Chan Siun-kuen left rural China in the slipstream of the revolution for a rapidly urbanising Hong Kong. His herb garden restores a connection to forgotten traditions and the healing power of plants

There are several herb gardens in Hong Kong. There is one in the Botanical Gardens, close to the seat of government. There is another in the Chinese University of Hong Kong, an institution traceable in part to the revolution of 1949, when mainland scholars were scattered to the four winds. But the one that always caught my attention is tucked away, on one of the many paths winding through the Lung Fu Shan Country Park.

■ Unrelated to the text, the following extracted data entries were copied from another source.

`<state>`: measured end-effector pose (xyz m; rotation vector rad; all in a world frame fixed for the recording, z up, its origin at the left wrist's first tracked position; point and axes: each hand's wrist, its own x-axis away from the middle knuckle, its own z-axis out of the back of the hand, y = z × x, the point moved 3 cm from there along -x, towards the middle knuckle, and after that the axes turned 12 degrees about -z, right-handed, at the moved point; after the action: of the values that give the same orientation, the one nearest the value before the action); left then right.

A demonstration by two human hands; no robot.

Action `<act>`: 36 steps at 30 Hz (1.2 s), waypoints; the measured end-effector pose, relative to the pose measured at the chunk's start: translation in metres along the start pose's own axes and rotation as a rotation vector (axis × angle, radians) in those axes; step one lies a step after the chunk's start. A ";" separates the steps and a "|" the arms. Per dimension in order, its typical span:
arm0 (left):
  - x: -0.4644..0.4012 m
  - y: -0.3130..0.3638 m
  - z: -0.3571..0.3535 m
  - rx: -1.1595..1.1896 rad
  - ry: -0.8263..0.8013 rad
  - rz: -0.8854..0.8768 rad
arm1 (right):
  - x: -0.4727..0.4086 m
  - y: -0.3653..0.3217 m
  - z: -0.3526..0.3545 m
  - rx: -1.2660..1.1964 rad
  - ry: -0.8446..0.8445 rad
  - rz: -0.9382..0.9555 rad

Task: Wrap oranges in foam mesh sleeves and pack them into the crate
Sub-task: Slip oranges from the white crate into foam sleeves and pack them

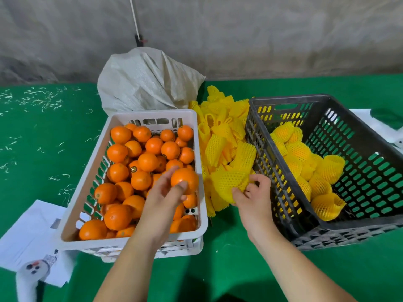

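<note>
Left hand (pixel 168 190) over near right corner of white crate (pixel 91 171), fingers curled around one orange (pixel 185 178), lifted just above loose oranges (pixel 130 162) heaped inside. Right hand (pixel 254 196) between crates, fingers and thumb pinching a yellow foam mesh sleeve (pixel 227 184) at near end of sleeve pile (pixel 222 131). Dark crate (pixel 370 131) to right, wrapped oranges (pixel 305 162) along its left and near side. Green cloth-covered table (pixel 43 149) underneath. Grey woven sack (pixel 148 81) behind white crate; white paper (pixel 28 232) at near left.
</note>
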<state>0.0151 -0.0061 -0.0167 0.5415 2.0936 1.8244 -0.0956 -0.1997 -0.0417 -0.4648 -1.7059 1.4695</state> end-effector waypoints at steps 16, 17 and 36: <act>0.021 -0.020 -0.047 0.761 -0.240 0.181 | 0.031 -0.028 -0.021 0.108 0.037 0.299; 0.021 -0.021 -0.047 0.737 -0.257 0.160 | 0.034 -0.029 -0.022 0.103 0.003 0.301; 0.018 -0.029 -0.050 0.371 -0.107 -0.029 | 0.051 -0.041 -0.013 0.397 -0.120 0.435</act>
<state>-0.0264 -0.0452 -0.0385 0.6765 2.3614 1.3606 -0.1066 -0.1647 0.0144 -0.5598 -1.4001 2.1332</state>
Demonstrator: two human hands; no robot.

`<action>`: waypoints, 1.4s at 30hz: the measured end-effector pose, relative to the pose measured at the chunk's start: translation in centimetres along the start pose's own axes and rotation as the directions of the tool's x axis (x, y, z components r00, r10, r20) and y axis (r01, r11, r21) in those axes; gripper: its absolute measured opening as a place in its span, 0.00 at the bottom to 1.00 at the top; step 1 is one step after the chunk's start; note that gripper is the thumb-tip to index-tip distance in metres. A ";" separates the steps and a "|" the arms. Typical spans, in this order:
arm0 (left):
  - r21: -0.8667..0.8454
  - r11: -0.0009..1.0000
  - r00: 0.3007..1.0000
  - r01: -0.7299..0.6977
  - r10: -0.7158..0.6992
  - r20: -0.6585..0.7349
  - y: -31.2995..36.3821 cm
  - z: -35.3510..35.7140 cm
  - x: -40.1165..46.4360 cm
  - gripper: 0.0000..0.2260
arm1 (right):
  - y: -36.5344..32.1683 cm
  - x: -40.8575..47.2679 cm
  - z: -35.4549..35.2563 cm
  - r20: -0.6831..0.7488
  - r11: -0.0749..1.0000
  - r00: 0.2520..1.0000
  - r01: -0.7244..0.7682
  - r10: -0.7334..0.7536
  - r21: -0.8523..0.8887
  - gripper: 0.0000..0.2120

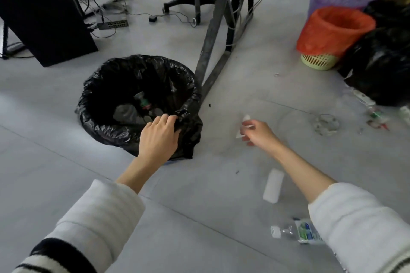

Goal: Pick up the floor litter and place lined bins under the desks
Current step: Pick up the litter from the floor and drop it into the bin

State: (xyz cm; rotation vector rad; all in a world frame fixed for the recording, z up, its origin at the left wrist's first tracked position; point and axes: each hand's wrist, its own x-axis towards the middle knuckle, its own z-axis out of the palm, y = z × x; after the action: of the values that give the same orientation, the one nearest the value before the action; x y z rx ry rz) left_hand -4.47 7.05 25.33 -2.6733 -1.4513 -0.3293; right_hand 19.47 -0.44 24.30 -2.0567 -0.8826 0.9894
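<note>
Two bare forearms extend from thick, ribbed white knit sleeves (99, 213) pushed up above the wrists, banded with black stripes.

Bare floor (199, 195) lower centre gives you room; the desk leg (210, 35) (upper centre) and black bags (381, 60) at right crowd the rest.

A round bin (115, 122) lined with a black bag stands upright on the grey floor, bottles inside. At its 4 o'clock lie a white scrap (245, 118), a white block (273, 185) and a clear bottle (297, 231) on its side.
</note>
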 end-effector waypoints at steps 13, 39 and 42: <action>-0.035 0.936 0.932 -0.351 0.346 -0.110 15.0 1.5 -0.9 0.14 | 16.5 -7.1 -9.7 0.188 0.821 0.954 -0.090 0.234 -0.564 0.26; -0.284 0.956 0.819 -0.074 0.220 0.529 29.6 17.3 -3.4 0.42 | 32.9 -9.1 -16.4 -0.298 0.792 0.914 -0.391 0.276 -0.468 0.30; -0.243 0.965 0.773 0.099 0.079 0.629 30.3 19.4 -2.1 0.48 | 33.3 -7.8 -15.5 -0.382 0.822 0.863 -0.463 0.331 -0.332 0.30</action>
State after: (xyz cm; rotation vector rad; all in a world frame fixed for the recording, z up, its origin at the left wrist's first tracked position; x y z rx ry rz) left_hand 22.63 -7.90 6.88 -3.1794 -1.6623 0.4872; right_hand 37.90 -28.89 8.10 -2.7566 -0.5248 0.6848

With its abundant references to medicine, the garden at first glance seems like a portal into another era. In the English-speaking world, while herbs still adorn the kitchen shelf, their relationship with healing has taken on archaic associations. In China, where the very word is often expressed through the characters for “medicine” and “grass”, several hundreds of herbs still play an important role in traditional healthcare practices. But few young people nowadays could name many of them, or would come across them.

If gardens exist on a spectrum, this one is on the wilder end and, as though in concert with the forgetting of their names, the herbs have not always seemed in their best state. Last winter, to the extent that it occurs in Hong Kong, nettles had sprouted and the loose grass was trampled. The pots were weathered, and some had fallen over. Only a few flashes of purple — possibly thistles — broke up a jumble of stalks and leaves.